Seizures were assessed manually to account for the confounding effect of larval inactivity at higher injury intensities. Larvae were administered TBI of varying levels and then recorded for 2 h using EthovisionXT as described above. A high activity bout threshold was set at 64% of the highest maximal activity movement detected in the uninjured group. This threshold detected abnormally high bouts of activity and when they occurred. The time points of these high-activity bouts were then scored (by blinded observers) for the presence of seizure characteristics. Larval zebrafish seizures are defined by three stages, where stage I seizures are increased activity, stage II seizures are whirlpool motions, and stage III seizures are clonic seizure bouts with periods of loss of posture (LOP) and sinking (Baraban et al., 2005; Bandara et al., 2020). Here, stage I seizures were scored as distinct hyperactive movements with slight convulsive behaviour and minor LOP (LOP <1 s/larvae still moving). Stage II/III seizures were scored as whirlpool movements, clonic seizure events, and LOP (fully on side with inactivity >1 s). Larvae that floated in their well and did not display any movement were considered dead and removed from the data.

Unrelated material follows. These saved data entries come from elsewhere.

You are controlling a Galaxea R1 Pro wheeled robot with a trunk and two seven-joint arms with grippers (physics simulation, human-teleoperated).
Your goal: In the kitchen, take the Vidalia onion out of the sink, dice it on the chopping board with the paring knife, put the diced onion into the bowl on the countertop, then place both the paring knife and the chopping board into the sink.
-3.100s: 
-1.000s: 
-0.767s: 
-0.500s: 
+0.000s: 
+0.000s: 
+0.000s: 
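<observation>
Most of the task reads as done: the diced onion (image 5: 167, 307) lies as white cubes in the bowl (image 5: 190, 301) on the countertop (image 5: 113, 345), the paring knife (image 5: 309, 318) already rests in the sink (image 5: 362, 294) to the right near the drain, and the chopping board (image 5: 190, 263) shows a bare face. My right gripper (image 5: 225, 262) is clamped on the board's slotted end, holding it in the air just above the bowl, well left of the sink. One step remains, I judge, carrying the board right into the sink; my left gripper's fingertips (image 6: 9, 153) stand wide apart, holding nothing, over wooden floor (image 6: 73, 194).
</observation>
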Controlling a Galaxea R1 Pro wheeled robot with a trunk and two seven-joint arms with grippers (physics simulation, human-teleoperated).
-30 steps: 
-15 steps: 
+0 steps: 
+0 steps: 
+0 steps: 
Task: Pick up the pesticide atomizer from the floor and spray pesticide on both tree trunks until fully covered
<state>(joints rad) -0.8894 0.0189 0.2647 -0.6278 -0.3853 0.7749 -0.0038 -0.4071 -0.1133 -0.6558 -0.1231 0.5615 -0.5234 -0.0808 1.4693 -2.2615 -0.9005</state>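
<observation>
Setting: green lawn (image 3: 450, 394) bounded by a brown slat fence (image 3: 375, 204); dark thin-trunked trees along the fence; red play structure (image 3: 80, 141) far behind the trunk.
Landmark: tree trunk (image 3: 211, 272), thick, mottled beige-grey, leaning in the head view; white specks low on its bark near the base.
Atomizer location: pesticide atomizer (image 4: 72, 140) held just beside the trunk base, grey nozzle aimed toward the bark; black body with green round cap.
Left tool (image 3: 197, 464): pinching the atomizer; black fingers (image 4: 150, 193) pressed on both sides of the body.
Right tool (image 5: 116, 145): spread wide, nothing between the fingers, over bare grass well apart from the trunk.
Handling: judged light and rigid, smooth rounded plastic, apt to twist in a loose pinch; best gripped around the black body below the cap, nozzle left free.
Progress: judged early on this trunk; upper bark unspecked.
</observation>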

To further assess larval inactivity after TBI, the stimuli response of larvae was assessed post-TBI using a fin poke response assay. This assay is used to measure loss of consciousness after anesthetization in zebrafish (Du et al., 2018). Larvae at 6 dpf were injured with various TBI intensities and placed in a 10 ml Petri dish by group. The larvae were poked once with a sharp metal point on the posterior fin and observed for response every 5 min for 30 min (blinded). Responsive larvae immediately swim away, whereas unresponsive larvae do not respond. The heartbeats of the larvae were assessed after quantification to ensure no dead larvae were included in the data.

To measure the formation of GFP+ tau puncta we used Tg(eno2:Hsa.MAPT_Q244-E372−EGFP)ua3171 larvae (ZFIN ID: ZDB-ALT-211005-6) crossed with Tg(eno2:hsa.MAPT-ires-egfp)Pt406 larvae (ZFIN ID: ZDB-ALT-080122–6), which express full-length 4R human tau and the 4R domain of human tau linked to GFP, both under the eno2 promoter (Alyenbaawi et al., 2021; Bai et al., 2007). These fish have been previously validated to develop tau GFP+ aggregates after TBI (Alyenbaawi et al., 2021). Larvae subjected to TBI (as described above) at 3 dpf were anesthetized at 7 dpf with MS-222 and imaged under a fluorescent dissecting scope (Leica M165 FC). GFP+ puncta were counted from a lateral view (blinded).

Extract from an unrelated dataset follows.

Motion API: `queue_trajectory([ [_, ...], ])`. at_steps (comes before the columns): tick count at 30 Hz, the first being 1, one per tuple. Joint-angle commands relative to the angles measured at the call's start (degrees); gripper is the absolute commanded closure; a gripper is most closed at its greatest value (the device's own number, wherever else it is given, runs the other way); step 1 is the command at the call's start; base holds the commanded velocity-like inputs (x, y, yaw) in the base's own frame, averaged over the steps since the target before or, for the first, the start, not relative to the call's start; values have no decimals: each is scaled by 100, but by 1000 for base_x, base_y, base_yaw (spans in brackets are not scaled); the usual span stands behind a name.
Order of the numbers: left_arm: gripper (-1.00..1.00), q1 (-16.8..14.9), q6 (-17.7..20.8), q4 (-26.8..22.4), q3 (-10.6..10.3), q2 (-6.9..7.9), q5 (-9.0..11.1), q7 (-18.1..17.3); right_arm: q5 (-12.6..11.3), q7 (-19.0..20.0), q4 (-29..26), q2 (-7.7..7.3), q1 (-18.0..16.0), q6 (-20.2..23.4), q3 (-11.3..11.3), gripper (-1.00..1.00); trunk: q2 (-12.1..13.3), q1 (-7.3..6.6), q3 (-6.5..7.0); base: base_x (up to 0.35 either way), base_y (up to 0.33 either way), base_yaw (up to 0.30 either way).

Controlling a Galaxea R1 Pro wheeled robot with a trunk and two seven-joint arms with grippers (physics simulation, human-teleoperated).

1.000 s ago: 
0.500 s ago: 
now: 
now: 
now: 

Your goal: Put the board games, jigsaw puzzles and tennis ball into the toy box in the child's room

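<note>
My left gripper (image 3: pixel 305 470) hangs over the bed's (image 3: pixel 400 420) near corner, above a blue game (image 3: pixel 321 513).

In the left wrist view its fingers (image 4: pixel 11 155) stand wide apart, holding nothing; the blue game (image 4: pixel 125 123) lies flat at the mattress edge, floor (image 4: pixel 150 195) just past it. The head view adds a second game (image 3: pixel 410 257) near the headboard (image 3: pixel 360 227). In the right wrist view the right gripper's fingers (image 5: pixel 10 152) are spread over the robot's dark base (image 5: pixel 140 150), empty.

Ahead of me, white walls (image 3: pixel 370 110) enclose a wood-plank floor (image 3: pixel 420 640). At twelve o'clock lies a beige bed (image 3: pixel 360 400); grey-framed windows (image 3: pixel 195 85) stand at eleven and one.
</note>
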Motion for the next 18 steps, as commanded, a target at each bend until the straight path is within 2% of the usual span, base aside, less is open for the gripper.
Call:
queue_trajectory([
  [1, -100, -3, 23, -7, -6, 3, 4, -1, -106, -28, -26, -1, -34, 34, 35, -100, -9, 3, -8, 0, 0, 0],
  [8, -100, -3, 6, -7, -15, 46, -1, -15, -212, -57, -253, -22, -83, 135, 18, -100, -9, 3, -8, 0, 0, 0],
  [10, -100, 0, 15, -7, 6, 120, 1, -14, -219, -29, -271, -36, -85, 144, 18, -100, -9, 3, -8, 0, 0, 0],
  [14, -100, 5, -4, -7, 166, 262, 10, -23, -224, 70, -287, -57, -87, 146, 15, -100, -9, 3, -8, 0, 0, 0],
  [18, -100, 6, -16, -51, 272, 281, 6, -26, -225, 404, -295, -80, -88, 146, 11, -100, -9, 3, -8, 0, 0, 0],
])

All statistical analyses were done using GraphPad Prism Software (version 10.0.0). Mean and maximum pressures were calculated +/- standard error from the mean in units of kilopascals (kPa). Relative standard deviations were calculated taking the proportion of the SD to the mean, multiplied by 100. One-way ordinary ANOVA tests were used for statistical analysis of EthovisionXT seizure data followed by Dunnett's multiple comparison of means. Linear relationships were analysed using simple linear regression, whereas binary relationships were analysed with multiple or simple logistic regression.

The authors appreciate the support of Science Animal Support Services at the University of Alberta, Canada.